Wenn die Frage gestellt wird, ob man in einem Bürgerkrieg töten dürfe, um z. B. Sklaverei zu beenden oder die Familie zu verteidigen, dann hilft eine warentheologische Ethik der Templer — knapp zusammengefasst — mit diesen Leitlinien:

  1. Letztes Mittel (ultima ratio): Gewalt darf nur dann erwogen werden, wenn alle anderen Mittel (Verhandlungen, Flucht, Schutz durch internationale Gemeinschaft, ziviler Ungehorsam) ergebnislos blieben.

  2. Rechtmäßiger Zweck: Das Ziel muss gerecht sein — Schutz von Unschuldigen, Verteidigung vor Aggression, Wiederherstellung von Freiheit. Eigennützige, machtpolitische oder rachsüchtige Motive disqualifizieren.

  3. Verhältnismäßigkeit: Die angewandte Gewalt darf nicht mehr Schaden anrichten, als sie abwenden will. Kollateralschäden sind ernst zu prüfen und so weit wie möglich zu vermeiden.

  4. Absicht (intentio): Der innere Beweggrund zählt. Handelt man aus Mitgefühl und Pflicht oder aus Hass, Gier oder Zorn?

  5. Kontrolle und Rechenschaft: Auch militärisches Handeln muss transparent, unter menschlicher Kontrolle und nachträglich rechenschaftspflichtig sein.

  6. Bereitschaft zur Umkehr: Wer Gewalt anwendet, muss bereit sein, Verantwortung zu übernehmen, Reue zu zeigen und Suchprozesse für Wiedergutmachung zu unterstützen.

Diese Prinzipien sind kein Rezept gegen das Grauen, sie sind moralische Kompassnadeln. Der Templer entscheidet nicht leichtfertig, und wenn er die Waffe ergreift, trägt er die Schuld und die Verantwortung wie ein Kreuz — nicht wie einen Ehrenlorbeer.

Innere Haltung: Mut, Mitleid und Bescheidenheit

Ein Krieger, der das Absolute kennt, wird nicht in blinden Eifer verfallen.
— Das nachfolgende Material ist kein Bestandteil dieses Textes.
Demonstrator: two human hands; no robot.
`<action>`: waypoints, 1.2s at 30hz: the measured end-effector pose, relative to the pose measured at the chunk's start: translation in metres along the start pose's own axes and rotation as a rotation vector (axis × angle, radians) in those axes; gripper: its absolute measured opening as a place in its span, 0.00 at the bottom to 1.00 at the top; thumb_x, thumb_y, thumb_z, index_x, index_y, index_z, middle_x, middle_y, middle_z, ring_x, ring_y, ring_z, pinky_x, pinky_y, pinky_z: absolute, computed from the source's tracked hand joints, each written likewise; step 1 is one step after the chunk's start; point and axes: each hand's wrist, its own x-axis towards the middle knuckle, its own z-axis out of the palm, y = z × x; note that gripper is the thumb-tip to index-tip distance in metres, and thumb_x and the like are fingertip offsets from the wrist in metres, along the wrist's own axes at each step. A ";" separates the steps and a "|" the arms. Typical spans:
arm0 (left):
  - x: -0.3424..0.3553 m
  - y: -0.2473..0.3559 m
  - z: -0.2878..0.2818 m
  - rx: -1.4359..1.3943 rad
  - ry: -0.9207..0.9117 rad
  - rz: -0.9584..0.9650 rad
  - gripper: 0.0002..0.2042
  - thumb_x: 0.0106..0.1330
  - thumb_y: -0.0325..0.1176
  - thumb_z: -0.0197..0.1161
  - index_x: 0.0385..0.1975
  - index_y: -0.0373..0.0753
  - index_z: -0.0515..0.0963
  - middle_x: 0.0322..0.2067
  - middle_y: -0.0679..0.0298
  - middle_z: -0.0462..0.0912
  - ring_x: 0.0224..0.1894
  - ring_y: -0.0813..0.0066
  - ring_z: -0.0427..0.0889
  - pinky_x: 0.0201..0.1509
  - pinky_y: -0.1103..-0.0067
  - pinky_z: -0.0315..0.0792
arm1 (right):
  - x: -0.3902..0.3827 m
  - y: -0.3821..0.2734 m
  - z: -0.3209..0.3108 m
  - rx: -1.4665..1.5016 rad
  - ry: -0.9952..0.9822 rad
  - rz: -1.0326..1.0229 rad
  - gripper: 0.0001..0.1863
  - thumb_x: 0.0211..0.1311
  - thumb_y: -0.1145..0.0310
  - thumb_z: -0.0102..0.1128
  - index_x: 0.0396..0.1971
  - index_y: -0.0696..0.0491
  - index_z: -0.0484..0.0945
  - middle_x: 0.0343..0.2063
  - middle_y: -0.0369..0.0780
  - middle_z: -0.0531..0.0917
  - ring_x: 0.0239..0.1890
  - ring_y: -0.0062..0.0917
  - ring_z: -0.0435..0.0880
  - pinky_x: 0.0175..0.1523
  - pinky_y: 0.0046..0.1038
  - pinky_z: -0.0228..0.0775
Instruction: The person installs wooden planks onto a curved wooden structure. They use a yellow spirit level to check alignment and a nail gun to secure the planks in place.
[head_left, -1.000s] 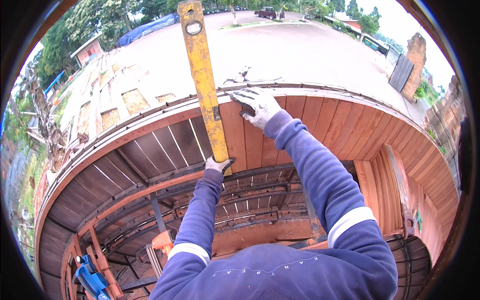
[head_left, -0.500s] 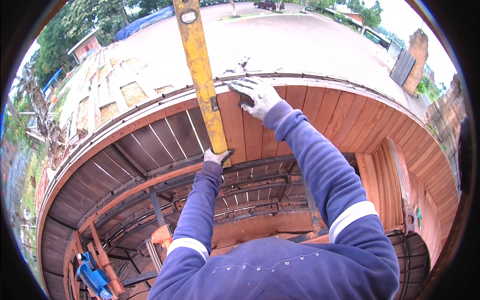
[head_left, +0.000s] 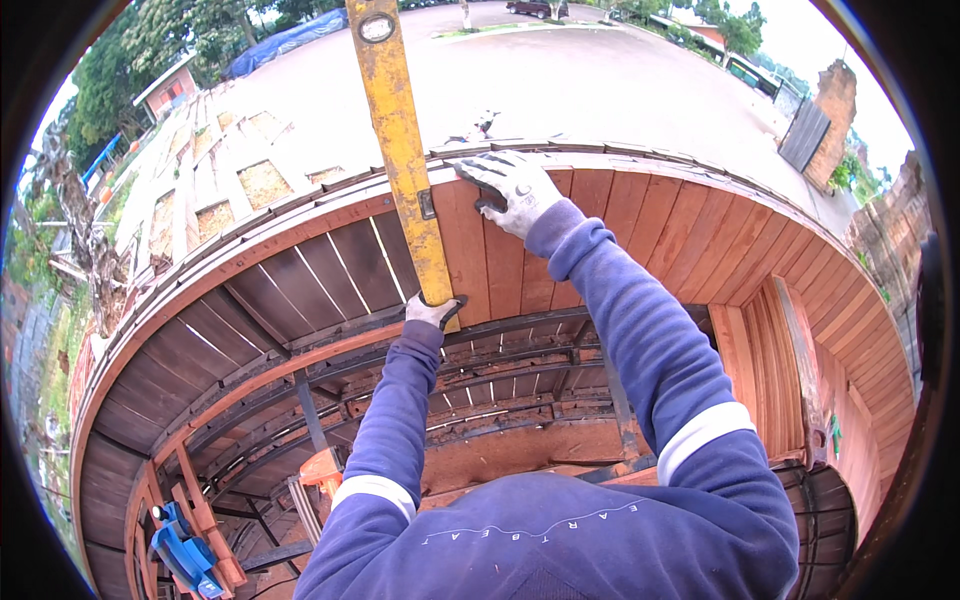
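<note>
A long, worn yellow spirit level (head_left: pixel 402 140) lies across the curved wooden rim and reaches out past its outer edge. Its near end is gripped by my gloved left hand (head_left: pixel 432 311), with the fingers wrapped round the sides. My gloved right hand (head_left: pixel 512 192) rests near the outer end of a reddish board (head_left: pixel 465 250) just right of the level. The right hand's fingers point left and its thumb stands apart. The board's left edge runs along the level.
Reddish boards (head_left: pixel 690 235) cover the rim's right side; dark slats (head_left: pixel 318 275) with gaps show on the left. Below are metal beams (head_left: pixel 311 410), an orange tool (head_left: pixel 322 470) and a blue power tool (head_left: pixel 185 555). Loose boards (head_left: pixel 765 360) stand at the right.
</note>
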 end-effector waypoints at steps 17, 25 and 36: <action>-0.019 0.042 -0.002 0.044 -0.021 0.032 0.19 0.52 0.38 0.79 0.40 0.34 0.83 0.34 0.60 0.88 0.36 0.72 0.86 0.44 0.76 0.78 | -0.002 0.003 -0.002 -0.091 -0.067 -0.015 0.30 0.65 0.59 0.59 0.68 0.45 0.66 0.66 0.35 0.71 0.69 0.28 0.66 0.77 0.35 0.48; -0.021 0.052 -0.002 0.050 -0.028 0.019 0.20 0.51 0.37 0.79 0.40 0.33 0.83 0.34 0.61 0.88 0.36 0.72 0.85 0.45 0.76 0.78 | -0.003 -0.002 -0.008 -0.094 -0.082 0.017 0.30 0.65 0.59 0.59 0.67 0.45 0.67 0.65 0.36 0.72 0.68 0.28 0.67 0.77 0.35 0.48; -0.013 0.030 0.000 0.064 -0.012 0.014 0.14 0.54 0.26 0.74 0.41 0.33 0.82 0.34 0.65 0.86 0.33 0.77 0.84 0.41 0.78 0.79 | -0.002 -0.002 -0.005 -0.089 -0.046 -0.008 0.31 0.64 0.60 0.61 0.67 0.45 0.67 0.64 0.36 0.74 0.67 0.29 0.69 0.76 0.35 0.50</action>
Ein Krieger, der das Relative sieht, wird nicht zu Zynismus verurteilt. Die richtige Haltung enthält:

  • Mut, um das Notwendige zu tun;

  • Mitleid, das das Leid anderer nicht instrumentalisiert;

  • Bescheidenheit, die anerkennt, wie schmal der Grat ist, auf dem gerechte Gewalt geht.

Mut ohne Mitleid wird Tyrannei. Mitleid ohne Mut wird Ohnmacht. Bescheidenheit bewahrt vor Hybris.

Tägliche Templerarbeit

Mache heute, wenn möglich, einen achtsamen Spaziergang in der Natur. Spüre die Kräfte der Erde, die dich umgeben: den Wind, der die Blätter bewegt; das Licht, das die Konturen zeichnet; die Stille unter dem Lärm. Lass die zwei Schwingen vor deinem inneren Blick erscheinen — Absolute (Stille, Ewigkeit) und Relative (Gestaltung, Pflicht).

Stelle dir konkrete Fragen und notiere die Antworten:

  • Was würde ich tun, wenn ein Bürgerkrieg ausbräche?

  • Würde ich töten, um Sklaverei zu beenden?

  • Würde ich töten, um meine Familie zu verteidigen?

  • Erkenne ich, dass manche Antworten nur in der konkreten Situation reifen?

Oktober eignet sich als Zeit der Bestandsaufnahme: prüfe deine grundlegendsten Überzeugungen und Werte. Schreibe auf, wo du heute stehst — und welche Grenzen du dir selbst setzt, damit der Vogel deiner Seele mit beiden Schwingen fliegen kann.

Schlusswort — Die Praxis der Verantwortung

Das Leben stellt uns auf dem Schlachtfeld der Entscheidungen vor harte Prüfungen. Als Templer sagen wir: Handle aus Liebe zur Wahrheit und mit Mitgefühl für das Leben. Bewahre die Schwingen des Absoluten und des Relativen in Balance. So wirst du nicht nur ein Krieger im äußeren Sinn, sondern ein Hüter der menschlichen Würde.

Und denk daran: Am Ende wird nicht nur die Tat gewogen, sondern der Geist, der sie führte.